Copy Microsoft Online-specific Active Directory user attributes from one user to another

I’m working on an advanced Office 365 migration project where the domain that gets synchronized with Office 365 isn’t the domain where the Exchange servers live. The problem is that Exchange-specific attributes that are synchronized up to Office 365 in most migration scenarios aren’t available in this domain.

In summary, we have a resource domain that contains user accounts, and three additional domains (in different forests) that contain legacy Exchange environments. The goal is to retire legacy Exchange environments in favor of Exchange Online and to collapse the other domains into the single resource domain. One problem with this scenario is that the legacy domains contain attributes that aren’t available in the resource domain since it was never extended to contain Exchange-specific attributes.

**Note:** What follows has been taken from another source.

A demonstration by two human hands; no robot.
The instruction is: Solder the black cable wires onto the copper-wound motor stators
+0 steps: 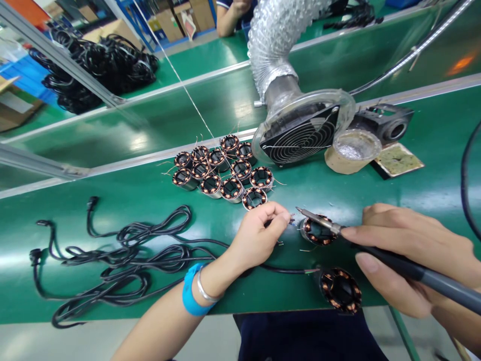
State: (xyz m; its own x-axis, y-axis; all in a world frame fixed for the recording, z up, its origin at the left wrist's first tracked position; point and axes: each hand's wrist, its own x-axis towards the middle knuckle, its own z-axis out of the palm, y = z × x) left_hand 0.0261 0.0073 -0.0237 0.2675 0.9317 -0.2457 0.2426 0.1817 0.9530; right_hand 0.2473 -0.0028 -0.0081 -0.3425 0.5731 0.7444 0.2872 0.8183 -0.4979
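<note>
My right hand (409, 255) grips a soldering iron (398, 263), whose metal tip reaches left above a copper-wound motor stator (319, 231). Thin wire ends stick out from the pinched fingers of my left hand (259, 233), close to the iron's tip; whether the two touch I cannot tell. These wires look like the end of a black power cable, partly hidden by the hand. Nearer the front edge, another stator (341, 291) lies with a black cable (287, 271) running up to it.
Several stators (231, 189) stand grouped at the back. Coiled black cables (143, 255) with plugs lie on the left. A fume extractor fan (300, 135) on a foil duct (281, 40) stands behind, beside a round pot (353, 150) and a sponge tray (398, 160). Another person's arm (227, 20) shows beyond.
</note>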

Adding those attributes doesn’t solve the problem of propagating Exchange-specific user attribute values to Exchange Online, since those values are populated only in the legacy domains, and don’t make their way, automatically, to the resource domain.

While it would be possible to set up something like FIM 2010 to manage attribute transfer, the faster and sufficient-to-purpose way is just to copy those source values into the resource domain, and allow Microsoft Online Directory Synchronization tool to propagate them to Office 365.

Microsoft already provides some scripts that perform post staged-migration mailbox clean up in the legacy Exchange environments (to convert a mailbox user to a mailbox-enabled user and update mail, legacyExchangeDN, msExchMailboxGuid, and proxyAddresses attributes), and i took the vbs version of that script and used it as a base to create a new script – CopyMSOLAttributes.vbs.

The script takes 4 or 5 parameters:

1. Source user domain controller FQDN
2. Source user alias (SAMAccountName)
3. Target user domain controller FQDN
4. Target user alias (SAMAccountName)
5. AllowAliasMismatch parameter

The first four are required, the fifth one is optional. If source alias and target alias do not match, the AllowAliasMismatch parameter is required for the script to proceed. It would be tragic if the wrong user’s attributes were overwritten accidentally! Well, maybe not tragic in the theatrical sense of the word, but definitely inconvenient.

The script copies the following attributes from source user to target user:

1. legacyExchangeDN
2. proxyAddresses
3. mail
4. msExchMailboxGuid
5. targetAddress

In the case of proxyAddresses, it doesn’t remove any if they already exist on the target user – instead it just adds what it finds in the source user. In my testing, duplicate items aren’t added to the proxyAddresses list – i guess AD is smart enough to disallow such behavior.

This script is available for download on Codeplex.